-- Task brief --
Take the entries below and reproduce exactly the portion that begins at the line containing "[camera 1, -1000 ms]" and ends at the line containing "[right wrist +", keeping both ends, dropping pictures, and adding nothing else.

-- Provided records --

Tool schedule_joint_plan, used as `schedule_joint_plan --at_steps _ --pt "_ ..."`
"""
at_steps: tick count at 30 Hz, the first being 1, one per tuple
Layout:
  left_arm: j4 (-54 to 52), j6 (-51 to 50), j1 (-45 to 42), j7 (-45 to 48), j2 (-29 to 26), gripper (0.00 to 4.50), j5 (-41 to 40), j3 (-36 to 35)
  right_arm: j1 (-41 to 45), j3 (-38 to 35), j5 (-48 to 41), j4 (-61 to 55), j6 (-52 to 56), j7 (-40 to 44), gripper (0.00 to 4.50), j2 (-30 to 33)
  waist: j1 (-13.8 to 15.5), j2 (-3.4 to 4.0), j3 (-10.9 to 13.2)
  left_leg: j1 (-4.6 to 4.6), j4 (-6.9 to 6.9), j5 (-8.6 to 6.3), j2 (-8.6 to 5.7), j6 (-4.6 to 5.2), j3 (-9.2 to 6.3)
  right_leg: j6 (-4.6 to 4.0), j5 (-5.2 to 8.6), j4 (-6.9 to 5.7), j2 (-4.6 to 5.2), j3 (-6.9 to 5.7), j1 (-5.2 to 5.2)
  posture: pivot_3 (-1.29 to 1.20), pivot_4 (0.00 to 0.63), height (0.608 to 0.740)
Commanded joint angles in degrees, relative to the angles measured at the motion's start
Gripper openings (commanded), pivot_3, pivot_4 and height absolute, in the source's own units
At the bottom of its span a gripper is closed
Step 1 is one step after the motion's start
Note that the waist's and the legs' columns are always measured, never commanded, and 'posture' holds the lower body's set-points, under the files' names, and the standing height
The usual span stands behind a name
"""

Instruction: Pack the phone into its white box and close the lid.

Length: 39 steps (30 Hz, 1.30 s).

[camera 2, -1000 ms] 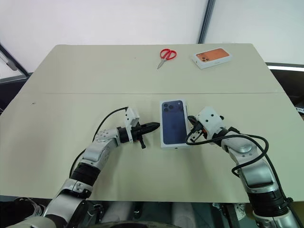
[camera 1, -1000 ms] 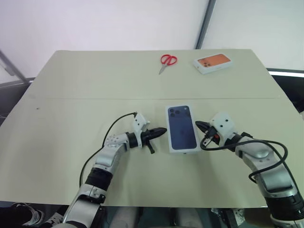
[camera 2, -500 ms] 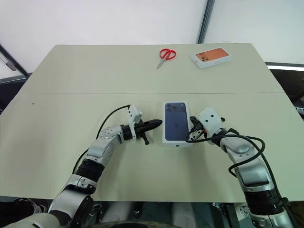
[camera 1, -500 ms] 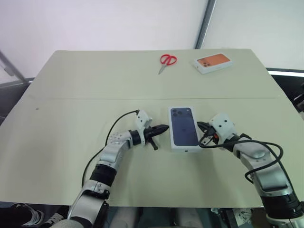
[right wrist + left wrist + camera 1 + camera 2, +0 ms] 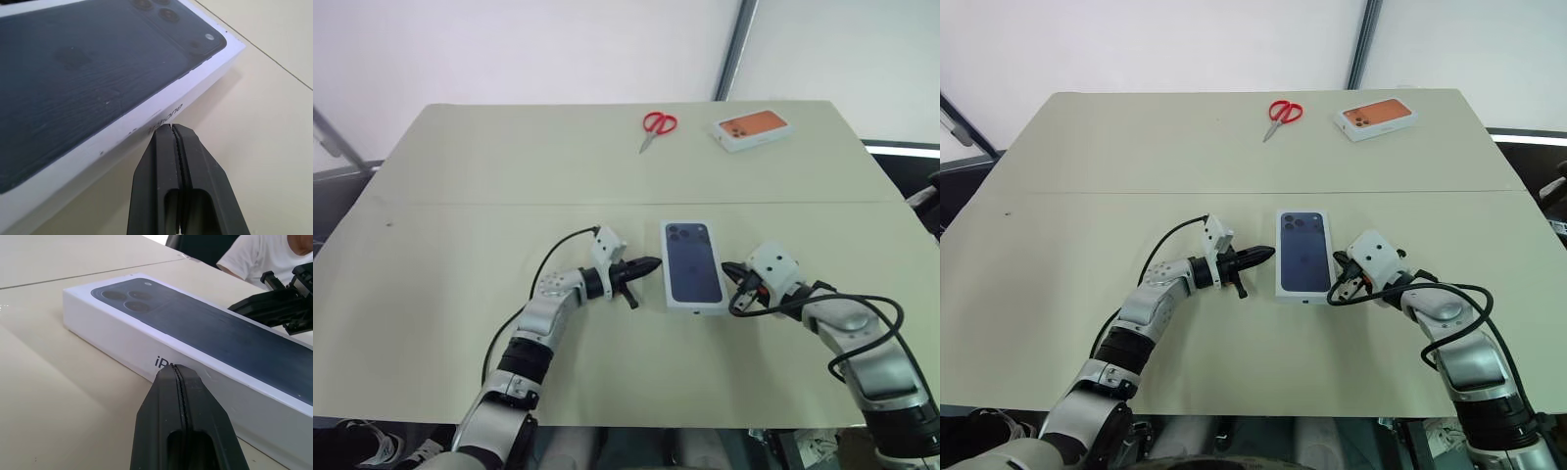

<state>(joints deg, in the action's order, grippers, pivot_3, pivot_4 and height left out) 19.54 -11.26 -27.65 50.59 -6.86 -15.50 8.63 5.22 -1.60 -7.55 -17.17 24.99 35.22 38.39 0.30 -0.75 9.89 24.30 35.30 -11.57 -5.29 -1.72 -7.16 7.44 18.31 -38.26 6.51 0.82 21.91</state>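
The lid (image 5: 693, 266), white with a dark blue phone picture on top, sits closed over the white box near the table's middle. The phone is hidden. My left gripper (image 5: 654, 263) is shut, its tip level and just off the lid's left side wall (image 5: 127, 350), with a small gap. My right gripper (image 5: 726, 268) is shut too, and its tip points at the lid's right side wall (image 5: 122, 129) from close by. Neither gripper holds anything. In the left wrist view my right gripper (image 5: 274, 303) shows beyond the lid.
Red-handled scissors (image 5: 657, 124) lie at the back of the beige table (image 5: 460, 225). A white box with an orange phone picture (image 5: 753, 129) lies at the back right. A person in a white shirt (image 5: 264, 254) is behind the table in the left wrist view.
The closed box has shifted slightly to the right and squared up from a small tilt. Both grippers stay shut at its sides.
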Motion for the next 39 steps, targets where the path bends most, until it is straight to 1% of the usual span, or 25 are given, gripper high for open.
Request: schedule_joint_plan --at_steps 1,3,7,11,12,14,17,19,20,22,23,25,27,29,30,31,32,33,34,35,37,38,39 --pt "-3.3 -0.6 -1.4 0.0 -1.0 0.0 -2.4 -2.8 4.1 -6.6 -4.7 -1.6 0.8 -1.5 0.03 -1.7 -0.1 0.0 0.0 0.0 0.0 0.0 0.0 0.0 0.0 0.0 0.0 0.0 0.0 0.01 0.01 0.0 0.15 0.74" --pt "-3.4 -2.7 -2.8 -0.5 -1.0 0.0 -4.0 -4.3 5.6 -8.2 -7.0 -1.6 2.1 -1.9 0.03 -3.0 -0.2 0.0 0.0 -0.01 -0.01 0.0 0.03 0.0 -0.01 0.0 0.0 0.0 -0.02 0.0 0.0 0.0 0.15 0.74" --pt "2.5 -4.9 -8.9 -3.4 2.3 0.0 -7.3 -8.5 10.3 -8.0 -11.0 -2.5 2.3 -1.6 0.03 -6.5 -0.2 -0.01 0.0 0.02 0.0 0.0 0.02 -0.01 -0.04 0.0 0.0 0.0 -0.03 -0.03 0.02 0.0 0.15 0.74" --pt "5.8 -4.3 -11.3 -2.8 6.8 0.0 -7.7 -7.9 11.5 -4.1 -9.1 -0.8 1.6 -1.3 0.03 -7.7 0.0 -0.01 0.0 0.03 0.05 0.0 -0.02 0.0 -0.05 0.01 0.0 0.07 0.0 -0.06 -0.05 0.0 0.15 0.74" --pt "6.1 -4.4 -11.6 -2.8 7.7 0.0 -8.1 -8.1 11.2 -3.2 -8.5 -0.4 1.3 -1.2 0.03 -7.6 0.0 -0.02 0.0 0.03 0.04 0.0 -0.03 -0.01 -0.05 0.02 0.0 0.09 0.01 -0.07 -0.06 0.0 0.15 0.74" --pt "7.0 -3.1 -11.6 -2.6 8.6 0.0 -6.2 -6.6 9.6 -0.8 -6.6 -0.1 0.4 -0.2 0.03 -6.3 0.0 -0.02 0.0 0.07 0.05 0.01 -0.04 -0.01 -0.04 0.03 0.0 0.1 0.02 -0.06 -0.03 0.0 0.15 0.74" --pt "7.7 -0.4 -9.0 0.4 7.3 0.0 -0.4 0.1 3.3 3.8 -3.8 -1.8 -1.1 4.9 0.03 -1.5 -0.1 -0.01 0.0 0.06 0.05 0.0 -0.04 0.0 -0.04 0.03 0.0 0.06 0.01 -0.07 -0.01 0.0 0.15 0.74" --pt "7.4 -0.2 -6.9 3.4 4.7 0.0 2.9 4.7 -0.6 5.0 -4.1 -3.5 -1.8 8.7 0.03 1.8 -0.3 0.06 0.0 0.04 0.03 0.0 -0.03 0.0 -0.03 0.03 0.0 0.06 0.0 -0.07 -0.04 0.0 0.15 0.74" --pt "6.6 -1.8 -5.8 5.7 2.9 0.0 3.3 6.4 -2.3 5.4 -4.0 -4.2 -2.4 10.2 0.03 3.4 -0.8 0.02 -0.1 0.0 0.02 0.0 -0.03 0.01 0.02 0.03 0.0 0.06 0.0 -0.02 -0.04 0.0 0.15 0.74" --pt "5.4 -2.2 -4.2 8.8 0.1 0.0 4.5 8.8 -4.1 5.2 -4.7 -5.0 -2.6 11.8 0.03 4.9 -1.1 -0.12 -0.2 -0.25 -0.03 -0.01 0.02 0.02 -0.04 0.03 0.0 0.12 -0.05 -0.08 -0.3 0.0 0.15 0.74" --pt "5.0 -1.8 -3.8 9.3 -0.7 0.0 4.9 9.5 -4.5 4.9 -5.3 -5.1 -2.5 12.1 0.03 5.1 -1.1 -0.14 -0.2 -0.61 -0.12 -0.05 0.04 0.04 -0.04 0.03 0.02 0.21 -0.06 -0.08 -0.64 0.0 0.15 0.74" --pt "5.0 -0.7 -3.6 9.3 -1.9 0.0 5.2 9.2 -3.8 3.7 -6.3 -4.9 -1.7 11.6 0.03 4.5 -1.1 -0.14 -0.4 -1.07 -0.2 -0.15 0.06 0.13 -0.03 0.08 0.08 0.35 -0.06 -0.08 -1.19 0.0 0.15 0.74" --pt "5.2 -1.5 -3.9 9.4 -2.6 0.0 3.9 7.6 -2.1 2.2 -7.6 -4.3 -0.2 10.5 0.03 3.1 -1.1 -0.16 -0.4 -1.09 -0.19 -0.18 0.07 0.16 -0.06 0.1 0.1 0.4 -0.05 -0.08 -1.24 0.0 0.15 0.74" --pt "4.8 -7.3 -5.8 7.6 -2.2 0.0 -0.6 3.0 1.1 -1.4 -13.6 -3.5 4.8 9.5 0.03 0.3 -1.1 -0.17 -0.4 -1.05 -0.18 -0.18 0.06 0.17 -0.07 0.1 0.1 0.42 -0.04 -0.07 -1.21 0.0 0.15 0.74" --pt "4.0 -9.0 -6.4 7.0 -2.4 0.54 -2.0 1.5 2.6 -3.1 -15.3 -2.9 6.4 8.4 0.26 -0.9 -1.1 -0.16 -0.4 -0.98 -0.17 -0.18 0.06 0.17 -0.08 0.1 0.1 0.39 -0.04 -0.07 -1.13 0.0 0.15 0.74" --pt "2.9 -9.7 -6.7 6.4 -3.0 0.81 -2.7 0.1 4.1 -4.6 -16.5 -2.1 7.2 7.4 0.54 -1.8 -1.2 -0.17 -0.4 -0.89 -0.15 -0.17 0.04 0.17 -0.09 0.1 0.09 0.34 -0.04 -0.06 -1.0 0.0 0.15 0.74" --pt "1.8 -9.5 -6.8 6.1 -3.7 1.23 -3.0 -0.7 5.1 -5.5 -16.8 -1.6 7.3 7.0 0.85 -2.1 -1.1 -0.17 -0.4 -0.87 -0.15 -0.17 0.04 0.17 -0.09 0.1 0.09 0.32 -0.04 -0.05 -0.95 0.0 0.15 0.74" --pt "0.7 -9.2 -6.7 6.3 -4.5 1.8 -3.4 -1.6 5.7 -6.0 -16.8 -1.2 7.1 6.9 1.44 -2.1 -1.1 -0.18 -0.4 -0.86 -0.17 -0.17 0.03 0.17 -0.09 0.11 0.09 0.32 -0.03 -0.05 -0.93 0.0 0.15 0.74" --pt "-0.7 -9.6 -6.5 7.0 -6.1 2.16 -4.2 -2.7 6.3 -6.9 -17.0 -0.8 6.6 6.9 1.79 -2.0 -1.1 -0.2 -0.4 -0.84 -0.18 -0.17 0.03 0.17 -0.09 0.11 0.09 0.32 -0.03 -0.05 -0.9 0.0 0.15 0.74" --pt "-1.6 -9.8 -6.4 7.9 -7.7 2.77 -4.8 -3.6 6.9 -7.8 -17.5 -0.3 6.5 6.9 2.4 -2.0 -1.1 -0.2 -0.4 -0.78 -0.19 -0.17 0.03 0.17 -0.09 0.11 0.09 0.32 -0.03 -0.05 -0.83 0.0 0.15 0.74" --pt "-2.1 -9.8 -6.3 9.4 -11.3 3.77 -5.6 -5.6 7.7 -9.1 -18.5 0.3 6.9 7.6 3.42 -1.4 -1.1 -0.18 -0.4 -0.68 -0.2 -0.17 0.03 0.16 -0.09 0.11 0.09 0.31 -0.03 -0.04 -0.7 0.0 0.15 0.74" --pt "-1.9 -9.6 -6.4 9.6 -12.2 4.21 -5.6 -6.0 7.8 -9.2 -18.7 0.5 7.0 7.9 3.86 -1.2 -1.0 -0.18 -0.4 -0.66 -0.19 -0.16 0.03 0.15 -0.08 0.11 0.09 0.3 -0.03 -0.02 -0.68 0.0 0.15 0.74" --pt "-1.1 -9.1 -6.6 9.5 -13.3 4.5 -5.1 -6.4 7.9 -9.1 -18.4 0.9 6.6 8.4 4.45 -0.7 -1.0 -0.18 -0.4 -0.66 -0.18 -0.16 0.03 0.15 -0.07 0.11 0.09 0.3 -0.03 -0.02 -0.68 0.0 0.15 0.74"
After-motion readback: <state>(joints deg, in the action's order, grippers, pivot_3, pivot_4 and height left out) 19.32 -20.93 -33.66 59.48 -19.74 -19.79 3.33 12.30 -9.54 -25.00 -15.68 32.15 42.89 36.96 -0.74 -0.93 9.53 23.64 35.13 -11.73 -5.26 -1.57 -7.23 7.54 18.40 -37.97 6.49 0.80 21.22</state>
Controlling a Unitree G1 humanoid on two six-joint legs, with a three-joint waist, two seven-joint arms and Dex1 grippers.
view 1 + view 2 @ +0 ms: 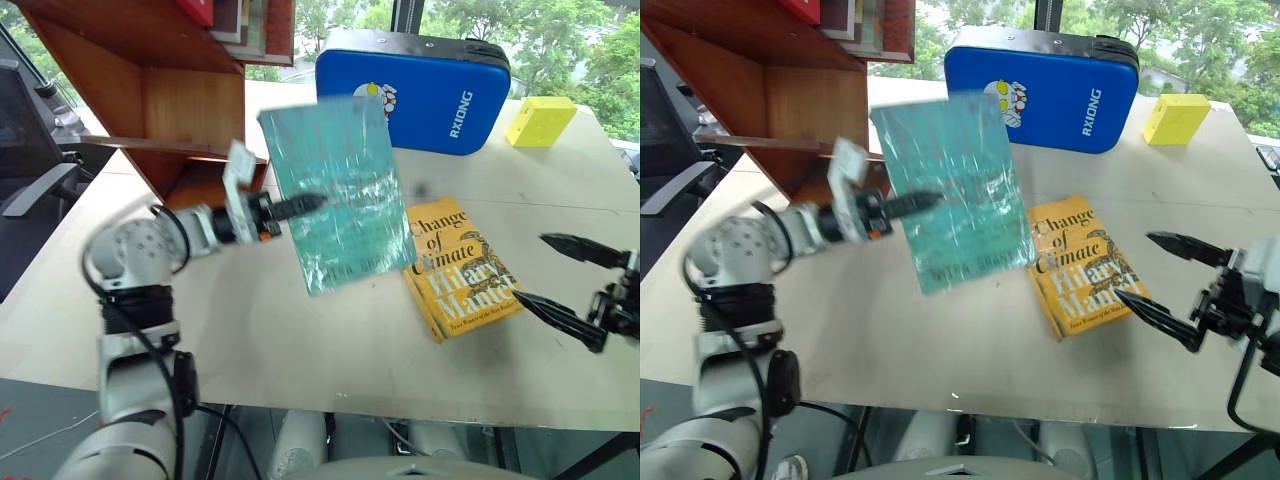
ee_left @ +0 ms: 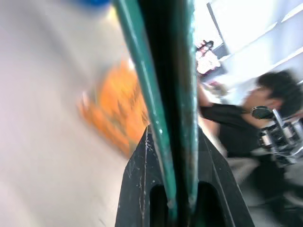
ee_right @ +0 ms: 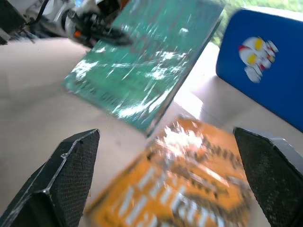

-- Answer to this task --
[camera 1, -1000 ms] 
[camera 2, -500 ms] 
[camera 1, -500 ms] 
[right wrist + left wrist + camera 1 + camera 2, +0 ms] 

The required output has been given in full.